In times of low yields like today’s bond landscape, it can help to tilt your allocation towards fixed income exchange-traded funds like the iShares 20+ Year Treasury Bond ETF (NasdaqGS: TLT).

Advantages of adding TLT to your portfolio:

  • Exposure to long-term U.S. Treasury bonds
  • Targeted access to a specific segment of the U.S. Treasury market
  • Use to customize your exposure to Treasuries

As for the fund itself, TLT seeks to track the investment results of the ICE U.S. Treasury 20+ Year Bond Index (the “underlying index”). The underlying index measures the performance of public obligations of the U.S. Treasury that have a remaining maturity greater than or equal to twenty years.

Another fund to consider for long duration exposure is the actively managed First Trust Long Duration Opportunities ETF (NYSEArca: LGOV). LGOV’s portfolio is managed using a disciplined, rigorous and repeatable combination of top-down macro-economic views coupled with bottom-up security selection.
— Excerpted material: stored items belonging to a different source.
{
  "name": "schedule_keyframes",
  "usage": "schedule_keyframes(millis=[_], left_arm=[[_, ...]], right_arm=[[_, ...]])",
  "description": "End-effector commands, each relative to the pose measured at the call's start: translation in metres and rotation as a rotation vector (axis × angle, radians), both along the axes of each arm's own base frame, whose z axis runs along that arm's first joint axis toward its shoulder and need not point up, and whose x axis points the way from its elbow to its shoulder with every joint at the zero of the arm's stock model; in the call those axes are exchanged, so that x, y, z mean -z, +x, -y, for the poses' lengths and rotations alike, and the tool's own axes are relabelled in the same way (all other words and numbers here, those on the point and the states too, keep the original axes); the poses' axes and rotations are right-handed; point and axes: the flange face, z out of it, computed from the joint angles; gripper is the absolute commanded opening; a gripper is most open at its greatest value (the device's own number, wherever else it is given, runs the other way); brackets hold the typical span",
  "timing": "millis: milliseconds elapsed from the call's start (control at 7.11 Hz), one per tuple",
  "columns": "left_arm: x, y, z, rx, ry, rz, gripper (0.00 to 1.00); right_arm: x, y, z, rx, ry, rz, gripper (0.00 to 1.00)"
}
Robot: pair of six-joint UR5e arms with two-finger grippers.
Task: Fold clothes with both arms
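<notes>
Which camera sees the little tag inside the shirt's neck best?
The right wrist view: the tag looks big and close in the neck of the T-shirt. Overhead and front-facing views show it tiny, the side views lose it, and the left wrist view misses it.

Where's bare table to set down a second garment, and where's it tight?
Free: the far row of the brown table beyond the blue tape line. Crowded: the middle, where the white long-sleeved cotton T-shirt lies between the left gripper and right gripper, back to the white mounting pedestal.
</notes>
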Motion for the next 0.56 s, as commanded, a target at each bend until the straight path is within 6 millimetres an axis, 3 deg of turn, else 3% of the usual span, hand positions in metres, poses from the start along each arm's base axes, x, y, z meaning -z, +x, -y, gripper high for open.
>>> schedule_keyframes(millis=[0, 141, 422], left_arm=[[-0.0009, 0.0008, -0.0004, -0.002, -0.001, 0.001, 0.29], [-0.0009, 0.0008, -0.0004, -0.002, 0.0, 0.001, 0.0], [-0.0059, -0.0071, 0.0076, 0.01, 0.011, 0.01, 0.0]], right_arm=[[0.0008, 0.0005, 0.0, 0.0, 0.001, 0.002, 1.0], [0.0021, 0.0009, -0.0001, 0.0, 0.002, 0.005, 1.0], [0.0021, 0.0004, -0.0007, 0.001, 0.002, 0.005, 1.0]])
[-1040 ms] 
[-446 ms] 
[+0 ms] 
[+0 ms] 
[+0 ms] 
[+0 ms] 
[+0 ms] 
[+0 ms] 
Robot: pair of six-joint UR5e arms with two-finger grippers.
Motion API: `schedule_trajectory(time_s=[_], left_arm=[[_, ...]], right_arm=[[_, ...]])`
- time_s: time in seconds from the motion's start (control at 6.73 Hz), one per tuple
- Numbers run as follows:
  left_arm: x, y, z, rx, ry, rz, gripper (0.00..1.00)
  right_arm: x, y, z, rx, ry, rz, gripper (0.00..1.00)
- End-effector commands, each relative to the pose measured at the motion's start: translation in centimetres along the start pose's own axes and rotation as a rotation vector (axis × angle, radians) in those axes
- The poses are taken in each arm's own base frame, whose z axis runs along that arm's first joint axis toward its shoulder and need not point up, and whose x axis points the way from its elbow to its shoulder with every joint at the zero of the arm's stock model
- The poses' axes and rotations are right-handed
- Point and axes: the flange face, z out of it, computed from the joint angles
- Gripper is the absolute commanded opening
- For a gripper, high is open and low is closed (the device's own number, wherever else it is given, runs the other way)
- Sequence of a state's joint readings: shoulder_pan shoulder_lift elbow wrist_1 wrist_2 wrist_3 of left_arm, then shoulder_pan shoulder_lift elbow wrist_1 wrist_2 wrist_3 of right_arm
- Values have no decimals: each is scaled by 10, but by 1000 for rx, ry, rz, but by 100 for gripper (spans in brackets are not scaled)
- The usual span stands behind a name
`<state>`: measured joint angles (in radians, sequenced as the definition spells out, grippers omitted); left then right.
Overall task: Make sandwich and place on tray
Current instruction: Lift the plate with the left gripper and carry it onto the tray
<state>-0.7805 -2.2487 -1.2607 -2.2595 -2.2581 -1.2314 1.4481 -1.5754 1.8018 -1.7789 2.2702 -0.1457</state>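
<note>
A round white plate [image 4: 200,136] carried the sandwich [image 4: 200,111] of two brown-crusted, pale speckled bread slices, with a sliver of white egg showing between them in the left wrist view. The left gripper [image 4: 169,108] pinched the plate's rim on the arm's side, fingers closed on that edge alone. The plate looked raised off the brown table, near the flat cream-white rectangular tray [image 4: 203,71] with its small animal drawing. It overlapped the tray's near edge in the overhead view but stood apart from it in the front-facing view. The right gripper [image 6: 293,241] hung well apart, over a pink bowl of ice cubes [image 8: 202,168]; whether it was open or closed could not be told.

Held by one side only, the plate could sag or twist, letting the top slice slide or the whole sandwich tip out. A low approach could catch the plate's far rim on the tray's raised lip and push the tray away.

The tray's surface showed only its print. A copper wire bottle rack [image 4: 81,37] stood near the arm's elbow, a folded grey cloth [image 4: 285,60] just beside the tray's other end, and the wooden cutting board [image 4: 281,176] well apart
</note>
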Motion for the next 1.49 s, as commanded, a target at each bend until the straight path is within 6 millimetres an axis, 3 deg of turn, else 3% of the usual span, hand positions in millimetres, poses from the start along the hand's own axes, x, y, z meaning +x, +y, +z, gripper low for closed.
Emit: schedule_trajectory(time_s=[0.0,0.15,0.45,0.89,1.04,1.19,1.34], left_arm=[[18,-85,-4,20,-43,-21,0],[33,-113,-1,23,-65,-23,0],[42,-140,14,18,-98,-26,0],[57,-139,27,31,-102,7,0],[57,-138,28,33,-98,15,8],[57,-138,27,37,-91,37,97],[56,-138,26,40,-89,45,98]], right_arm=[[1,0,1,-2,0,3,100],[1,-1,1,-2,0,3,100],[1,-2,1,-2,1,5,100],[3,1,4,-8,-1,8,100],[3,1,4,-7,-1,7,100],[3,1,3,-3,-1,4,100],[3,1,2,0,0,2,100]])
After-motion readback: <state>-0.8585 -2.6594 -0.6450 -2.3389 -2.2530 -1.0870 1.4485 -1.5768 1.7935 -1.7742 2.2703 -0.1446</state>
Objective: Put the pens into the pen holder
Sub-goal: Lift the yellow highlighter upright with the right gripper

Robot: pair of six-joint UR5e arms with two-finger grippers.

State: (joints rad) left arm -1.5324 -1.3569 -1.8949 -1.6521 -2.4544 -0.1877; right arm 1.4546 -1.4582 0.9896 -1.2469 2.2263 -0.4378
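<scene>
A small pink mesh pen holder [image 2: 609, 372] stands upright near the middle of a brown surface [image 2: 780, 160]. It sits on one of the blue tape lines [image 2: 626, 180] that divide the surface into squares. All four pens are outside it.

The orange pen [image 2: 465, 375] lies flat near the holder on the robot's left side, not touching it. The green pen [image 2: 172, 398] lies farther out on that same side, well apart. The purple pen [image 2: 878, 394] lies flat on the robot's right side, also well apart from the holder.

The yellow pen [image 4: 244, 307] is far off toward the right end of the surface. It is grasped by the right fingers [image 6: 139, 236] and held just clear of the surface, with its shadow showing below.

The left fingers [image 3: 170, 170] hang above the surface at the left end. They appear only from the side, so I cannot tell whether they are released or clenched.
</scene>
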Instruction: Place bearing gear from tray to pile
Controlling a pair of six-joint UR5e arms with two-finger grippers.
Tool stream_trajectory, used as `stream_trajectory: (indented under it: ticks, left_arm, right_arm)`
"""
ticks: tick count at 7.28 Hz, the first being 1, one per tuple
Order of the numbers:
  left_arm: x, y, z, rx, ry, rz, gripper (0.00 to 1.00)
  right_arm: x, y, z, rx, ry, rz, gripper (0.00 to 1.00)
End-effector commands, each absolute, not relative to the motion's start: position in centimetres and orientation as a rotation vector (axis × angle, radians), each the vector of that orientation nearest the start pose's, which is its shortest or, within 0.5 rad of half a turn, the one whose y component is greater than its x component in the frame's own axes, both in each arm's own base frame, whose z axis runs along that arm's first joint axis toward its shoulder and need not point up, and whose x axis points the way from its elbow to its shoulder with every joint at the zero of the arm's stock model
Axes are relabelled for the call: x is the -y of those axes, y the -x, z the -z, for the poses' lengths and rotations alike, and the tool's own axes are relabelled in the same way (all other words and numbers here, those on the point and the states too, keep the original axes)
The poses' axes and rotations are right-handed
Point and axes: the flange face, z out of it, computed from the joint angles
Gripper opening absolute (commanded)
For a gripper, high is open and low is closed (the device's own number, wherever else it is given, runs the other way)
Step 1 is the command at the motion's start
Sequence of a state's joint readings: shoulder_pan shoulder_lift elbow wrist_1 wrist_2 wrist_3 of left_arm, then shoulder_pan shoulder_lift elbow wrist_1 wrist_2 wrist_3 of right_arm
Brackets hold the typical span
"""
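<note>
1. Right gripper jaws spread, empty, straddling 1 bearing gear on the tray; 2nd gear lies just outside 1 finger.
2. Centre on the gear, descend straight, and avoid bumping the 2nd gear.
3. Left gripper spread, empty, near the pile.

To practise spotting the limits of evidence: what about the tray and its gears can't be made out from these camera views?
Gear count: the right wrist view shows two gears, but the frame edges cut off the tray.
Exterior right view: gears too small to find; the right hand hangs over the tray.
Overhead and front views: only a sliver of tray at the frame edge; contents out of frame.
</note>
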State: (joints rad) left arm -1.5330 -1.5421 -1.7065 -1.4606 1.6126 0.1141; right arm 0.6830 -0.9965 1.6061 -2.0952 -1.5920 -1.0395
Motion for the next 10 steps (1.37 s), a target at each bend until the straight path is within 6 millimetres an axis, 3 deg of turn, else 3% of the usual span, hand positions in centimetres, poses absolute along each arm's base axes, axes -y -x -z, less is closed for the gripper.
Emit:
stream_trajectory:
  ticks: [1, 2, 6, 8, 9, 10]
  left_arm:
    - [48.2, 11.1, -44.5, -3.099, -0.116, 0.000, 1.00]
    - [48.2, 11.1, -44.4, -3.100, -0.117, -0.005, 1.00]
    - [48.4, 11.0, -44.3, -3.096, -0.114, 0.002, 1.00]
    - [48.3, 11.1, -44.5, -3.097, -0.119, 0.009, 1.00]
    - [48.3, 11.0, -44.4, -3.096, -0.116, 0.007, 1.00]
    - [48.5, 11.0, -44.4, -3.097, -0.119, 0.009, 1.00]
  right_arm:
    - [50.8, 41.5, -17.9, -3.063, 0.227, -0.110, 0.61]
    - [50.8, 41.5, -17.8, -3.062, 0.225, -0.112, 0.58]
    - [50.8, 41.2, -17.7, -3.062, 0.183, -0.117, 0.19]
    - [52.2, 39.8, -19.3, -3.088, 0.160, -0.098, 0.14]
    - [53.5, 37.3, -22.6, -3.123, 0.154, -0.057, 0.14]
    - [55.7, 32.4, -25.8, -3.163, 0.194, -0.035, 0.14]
LGOV seeks to generate current income with a focus on preservation of capital by investing at least 80% of its net assets, including investment borrowings, in investment grade fixed-income securities that are issued or guaranteed by the U.S. government. With heightened interest rate and equity market volatility, the portfolio managers believe mortgage-backed securities (MBS) are an important piece of a diversified portfolio due to their low correlation to other core asset classes and positive credit quality trends.